As many of you know, in August the ABA approved a change in the name of the Section from the Section of Public Utility, Communications and Transportation Law to the Infrastructure and Regulated Industries Section, or “IRIS.” I believe this change better reflects the breadth of the practices and industries represented by the members of this Section. Our name change fortuitously occurs at a time of great political change. The Trump administration has signaled significant investment in infrastructure—indeed, he has proposed a plan that calls for $1 trillion of infrastructure investment over the next ten years. A Republican-controlled Congress may have ideas of its own, especially when it comes to financing, but a Republican Congress and Presidency enhances the likelihood that infrastructure investment won’t fall victim to the all-too-familiar Washington gridlock. Trump’s infrastructure plan also emphasizes public-private partnerships (P3s), and successful implementation of transactions structured as P3s require the skilled legal practitioners who are members of our Section. Consequently, our name change occurs as infrastructure becomes a policy priority—permitting IRIS to be in the policy vortex of change during these exciting times.

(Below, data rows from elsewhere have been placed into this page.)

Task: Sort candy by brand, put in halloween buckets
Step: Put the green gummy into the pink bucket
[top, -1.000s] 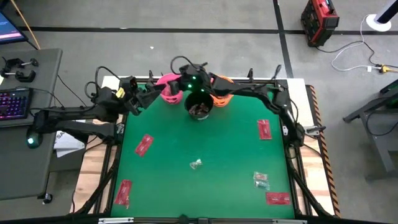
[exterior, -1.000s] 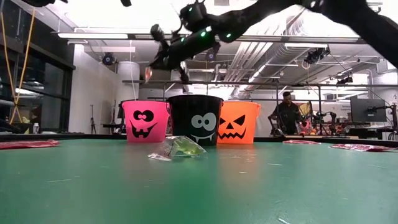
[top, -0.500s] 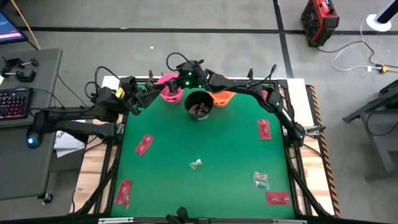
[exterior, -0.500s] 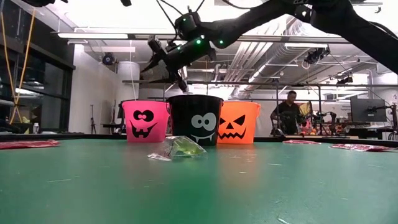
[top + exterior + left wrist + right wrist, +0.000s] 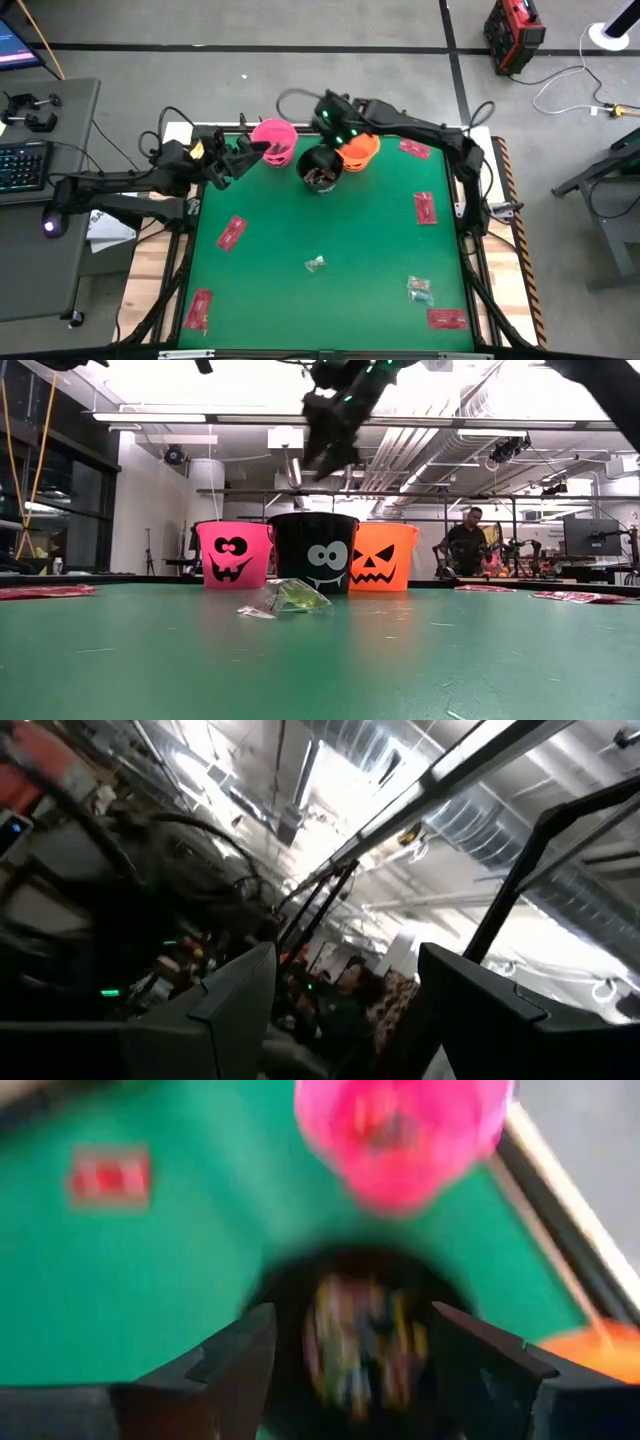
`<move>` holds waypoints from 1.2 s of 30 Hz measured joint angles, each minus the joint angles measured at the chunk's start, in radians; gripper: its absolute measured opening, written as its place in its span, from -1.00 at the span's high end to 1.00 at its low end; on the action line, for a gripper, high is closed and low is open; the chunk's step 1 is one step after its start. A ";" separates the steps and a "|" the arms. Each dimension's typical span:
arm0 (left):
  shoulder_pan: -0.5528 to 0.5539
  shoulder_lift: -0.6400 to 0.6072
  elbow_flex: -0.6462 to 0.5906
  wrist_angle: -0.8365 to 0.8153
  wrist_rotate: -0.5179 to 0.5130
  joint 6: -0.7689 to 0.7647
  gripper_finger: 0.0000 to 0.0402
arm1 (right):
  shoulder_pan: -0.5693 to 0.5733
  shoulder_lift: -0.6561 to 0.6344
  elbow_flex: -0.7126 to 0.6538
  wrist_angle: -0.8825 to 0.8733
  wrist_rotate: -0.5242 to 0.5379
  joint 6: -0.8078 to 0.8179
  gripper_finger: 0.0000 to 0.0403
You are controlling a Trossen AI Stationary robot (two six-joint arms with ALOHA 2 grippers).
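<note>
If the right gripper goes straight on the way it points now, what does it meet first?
Most likely the black bucket: the right gripper, its fingers open, points into its mouth, at the candy inside. Depth is unclear.

- Three small round plastic pails sit in a row at the upper middle of the green table: the pink pail, the black pail with mixed wrapped pieces inside, and the orange pail.
- The right gripper hangs just above the black pail in the frame, between pink and orange.
- The left gripper waits touching or just beside the pink pail's left edge.
- Flat red rectangular packets lie scattered towards the table's edges.
- A small crinkly clear piece lies at centre.
</note>
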 joint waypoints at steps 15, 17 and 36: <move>-0.132 0.089 0.011 -0.563 -0.003 0.110 -0.18 | 0.368 -0.761 -1.043 0.237 0.225 0.722 -0.25; -0.149 0.156 0.039 -0.662 0.011 0.179 -0.18 | 0.450 -0.829 -1.145 0.310 0.255 0.895 -0.25; -0.553 0.793 0.284 -0.802 -0.299 0.110 -0.18 | 0.758 -0.900 -1.286 0.344 0.409 1.180 -0.25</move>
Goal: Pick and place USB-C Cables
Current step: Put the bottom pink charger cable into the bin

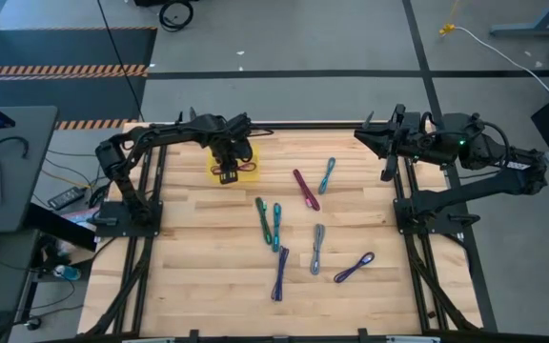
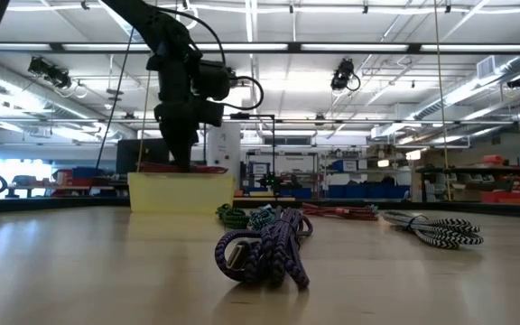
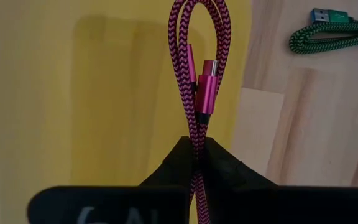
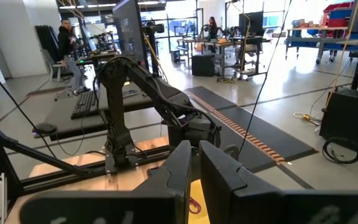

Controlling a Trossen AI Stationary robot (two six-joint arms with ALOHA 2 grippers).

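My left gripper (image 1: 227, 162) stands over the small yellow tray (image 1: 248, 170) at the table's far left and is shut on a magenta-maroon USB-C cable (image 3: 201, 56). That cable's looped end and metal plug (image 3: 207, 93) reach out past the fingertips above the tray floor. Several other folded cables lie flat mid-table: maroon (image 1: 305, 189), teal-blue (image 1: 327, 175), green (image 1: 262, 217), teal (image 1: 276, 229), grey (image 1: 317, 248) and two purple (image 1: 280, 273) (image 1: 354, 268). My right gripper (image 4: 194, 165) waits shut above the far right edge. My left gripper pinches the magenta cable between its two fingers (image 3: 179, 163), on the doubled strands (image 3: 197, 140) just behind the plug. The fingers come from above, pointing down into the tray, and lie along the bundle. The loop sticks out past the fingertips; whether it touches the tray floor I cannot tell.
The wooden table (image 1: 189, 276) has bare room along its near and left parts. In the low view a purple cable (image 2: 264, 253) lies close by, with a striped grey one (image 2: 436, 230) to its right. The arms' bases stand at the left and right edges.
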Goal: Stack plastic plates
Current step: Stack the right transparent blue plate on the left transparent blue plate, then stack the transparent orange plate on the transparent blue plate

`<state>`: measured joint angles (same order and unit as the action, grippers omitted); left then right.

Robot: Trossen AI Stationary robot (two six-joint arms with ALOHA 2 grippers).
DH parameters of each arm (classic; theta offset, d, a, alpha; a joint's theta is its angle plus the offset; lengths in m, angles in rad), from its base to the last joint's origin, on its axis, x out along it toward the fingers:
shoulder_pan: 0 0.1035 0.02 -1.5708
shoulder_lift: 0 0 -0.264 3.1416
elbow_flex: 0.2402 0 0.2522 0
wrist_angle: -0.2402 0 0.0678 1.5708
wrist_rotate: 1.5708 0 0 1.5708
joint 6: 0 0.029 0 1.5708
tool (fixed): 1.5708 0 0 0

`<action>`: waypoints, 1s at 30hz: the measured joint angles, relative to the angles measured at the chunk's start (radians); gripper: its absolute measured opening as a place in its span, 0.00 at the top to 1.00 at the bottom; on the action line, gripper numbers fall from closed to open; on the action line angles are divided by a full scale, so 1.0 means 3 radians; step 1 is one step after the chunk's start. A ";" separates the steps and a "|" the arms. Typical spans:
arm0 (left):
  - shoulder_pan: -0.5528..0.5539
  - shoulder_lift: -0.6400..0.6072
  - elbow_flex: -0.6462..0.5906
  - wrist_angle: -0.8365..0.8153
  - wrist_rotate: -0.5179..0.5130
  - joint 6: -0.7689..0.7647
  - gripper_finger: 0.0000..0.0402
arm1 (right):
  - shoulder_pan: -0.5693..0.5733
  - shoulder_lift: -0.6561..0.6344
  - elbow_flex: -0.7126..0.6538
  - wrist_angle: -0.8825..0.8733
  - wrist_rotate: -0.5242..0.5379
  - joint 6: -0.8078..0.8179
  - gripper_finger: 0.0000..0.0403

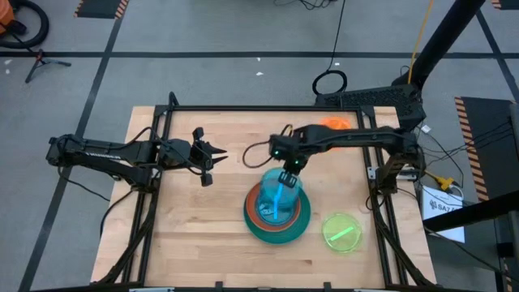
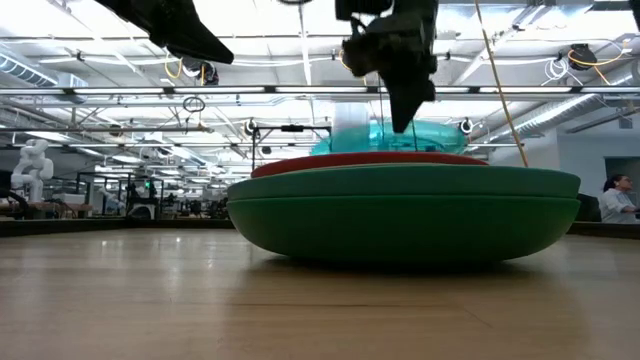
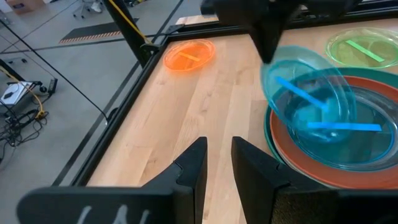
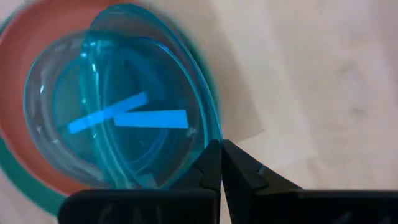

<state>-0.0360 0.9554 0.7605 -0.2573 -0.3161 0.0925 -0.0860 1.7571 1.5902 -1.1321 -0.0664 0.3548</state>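
We see our right gripper (image 1: 288, 175) pinched on the blue plate's (image 1: 280, 193) twelve-o'clock rim above the stack (image 1: 276, 221); released tilted, it could slide off, while our left gripper (image 1: 212, 156) waits parted at nine o'clock.

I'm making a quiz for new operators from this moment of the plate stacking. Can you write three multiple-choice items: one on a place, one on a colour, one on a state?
1. Where does the orange plate lie?
A. on the stack
B. at the table's far edge, by the right arm's base
C. under the left gripper

2. What colour is the plate lying alone, to the right of the stack in the high view?
A. lime
B. pink
C. red

3. What is the right gripper doing?
A. hanging open, far from any plate
B. shut on the blue plate's rim, above the stack
C. resting flat on bare wood

Key: 1 B, the orange plate sits apart from the stack. 2 A, the lime plate lies alone on the wood. 3 B, the right gripper pinches the rim of a translucent blue plate, tilted over the stack, while the left gripper hangs away to the side.
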 joint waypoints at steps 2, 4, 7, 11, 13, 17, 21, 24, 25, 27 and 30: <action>0.0000 0.0000 0.0000 0.0001 0.0000 0.0000 0.80 | 0.0038 0.0092 0.0000 0.0000 -0.0128 -0.0007 1.00; 0.0000 0.0000 0.0000 0.0000 0.0000 0.0001 0.80 | 0.0070 0.0159 0.0000 0.0004 -0.0222 -0.0015 1.00; 0.0001 0.0000 0.0000 0.0001 0.0000 0.0000 0.80 | 0.0114 0.0249 0.0000 0.0010 -0.0229 -0.0002 0.98; 0.0000 0.0000 0.0000 0.0001 0.0000 0.0001 0.80 | 0.0142 0.0283 0.0000 0.0056 -0.0221 0.0000 0.92; 0.0000 0.0000 0.0000 -0.0001 0.0000 0.0000 0.80 | 0.0155 0.0285 0.0000 0.0099 -0.0222 0.0000 0.89; 0.0000 0.0000 0.0000 0.0000 0.0000 0.0001 0.80 | 0.0164 0.0287 0.0000 0.0145 -0.0223 0.0000 0.81; 0.0000 0.0000 0.0000 0.0000 0.0000 0.0000 0.80 | 0.0163 0.0287 0.0000 0.0136 -0.0221 0.0000 0.74; 0.0000 0.0000 0.0000 0.0000 0.0000 0.0001 0.80 | 0.0163 0.0287 0.0000 0.0137 -0.0219 0.0000 0.72; 0.0000 0.0000 0.0000 0.0000 0.0000 0.0000 0.80 | 0.0163 0.0287 0.0000 0.0138 -0.0219 0.0000 0.71; 0.0000 0.0000 0.0000 0.0000 0.0000 0.0001 0.80 | 0.0163 0.0287 0.0000 0.0136 -0.0219 0.0000 0.71; 0.0000 0.0000 0.0000 0.0000 0.0000 0.0000 0.80 | 0.0163 0.0287 0.0000 0.0136 -0.0219 0.0000 0.71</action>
<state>-0.0360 0.9554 0.7605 -0.2573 -0.3161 0.0925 -0.0372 1.8431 1.5902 -1.0912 -0.1322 0.3550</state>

Being in the vortex of change will allow the Section to seize the opportunity to expand our interaction with the growing industries and practices that constitute the Section. Whether it is energy, communications, transportation, water, or the physical or cyber threats facing our industries, one of the best ways to have the Section actively engaged in the debate is by leveraging the breadth of knowledge and experience of Section members working within and representing each of these industries in various capacities as lawyers. Through membership in IRIS, practitioners have a unique opportunity to learn from each other’s knowledge and experience and apply that shared knowledge in our respective practices. This sharing of knowledge is only possible, however, with the active engagement of the Section’s members, whether through serving on committees, attending seminars and meetings, staying abreast of committee reports and this quarterly publication, or engaging with other Section members through the various other opportunities made available through membership. As the industries relevant to IRIS expand and change and political priorities turn towards infrastructure, we face a unique opportunity to set the foundation of how infrastructure development, financing, and protection will occur in the future. As a Section, we have done a great job of recording history and providing analysis in this and other publications. Now, however, the Section is poised to help make history as well.